ASSIGNMENT:
Output only the stretch of the listing that starts at the line containing "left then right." and ends at the line containing "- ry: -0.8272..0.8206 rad", reproduced exactly with both ends.
::::::
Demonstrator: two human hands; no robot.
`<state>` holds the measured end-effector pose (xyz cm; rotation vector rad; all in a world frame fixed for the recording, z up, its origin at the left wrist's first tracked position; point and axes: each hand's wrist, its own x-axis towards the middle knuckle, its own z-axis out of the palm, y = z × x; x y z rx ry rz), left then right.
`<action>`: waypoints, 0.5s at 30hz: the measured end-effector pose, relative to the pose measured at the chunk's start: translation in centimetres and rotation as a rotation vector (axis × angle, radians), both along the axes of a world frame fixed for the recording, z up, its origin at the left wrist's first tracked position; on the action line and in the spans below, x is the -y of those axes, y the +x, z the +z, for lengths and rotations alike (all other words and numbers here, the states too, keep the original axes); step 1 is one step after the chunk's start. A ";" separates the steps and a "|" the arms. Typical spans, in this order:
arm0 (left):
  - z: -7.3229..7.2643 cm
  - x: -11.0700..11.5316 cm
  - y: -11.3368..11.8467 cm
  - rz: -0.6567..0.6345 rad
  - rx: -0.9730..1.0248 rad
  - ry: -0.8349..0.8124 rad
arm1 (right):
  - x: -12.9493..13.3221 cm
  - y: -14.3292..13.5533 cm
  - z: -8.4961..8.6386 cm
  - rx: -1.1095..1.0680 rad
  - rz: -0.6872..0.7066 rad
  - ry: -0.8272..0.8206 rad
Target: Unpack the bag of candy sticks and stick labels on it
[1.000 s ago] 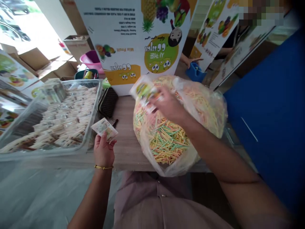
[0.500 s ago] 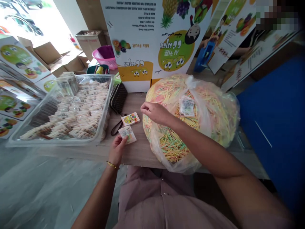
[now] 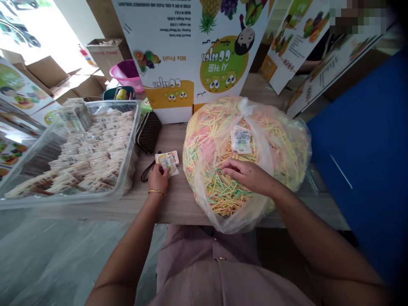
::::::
SOLUTION FOR THIS EXERCISE:
`<state>` holds the measured end-effector pose (xyz cm; rotation vector rad; all in a world frame fixed for the recording, z up, its origin at the left wrist's first tracked position; point and axes: each hand's wrist, its own x-axis towards the middle knuckle, its own z-axis out of the palm, y = z × x; x y z rx ry rz), left then right.
`<action>`: waypoints, 0.5s at 30hz: the measured end-effector pose, relative to the pose measured at the chunk's start: translation in centimetres and rotation as a rotation vector (axis × angle, radians), both along the axes of a world frame fixed for the recording, z up, its origin at the left wrist's first tracked position; on the action line and in the spans below, x is the -y of those axes, y the +x, z the +z, for lengths and rotations alike (all other words and numbers here, the states too, keep the original axes); step 1 is one step after the chunk's start. A ";" separates the steps and a "|" the arms. Typical spans, in this order:
arm0 (left):
  - z: -7.3229..7.2643 cm
  - x: -11.0700..11.5316 cm
  - y: -11.3368..11.8467 cm
  - rz: -0.6567..0.6345 rad
  - rx: -0.9730..1.0248 rad
  - ry: -0.8349..0.8124 rad
arm1 (right):
  - x: -12.9493..13.3221 cm
  - y: -14.3292..13.5533 cm
  - z: -8.4961..8.6386 cm
  - rx: -1.1095..1.0680 rad
  - rz: -0.6872..0.7066 rad
  - ry: -0.8272..0.8206 rad

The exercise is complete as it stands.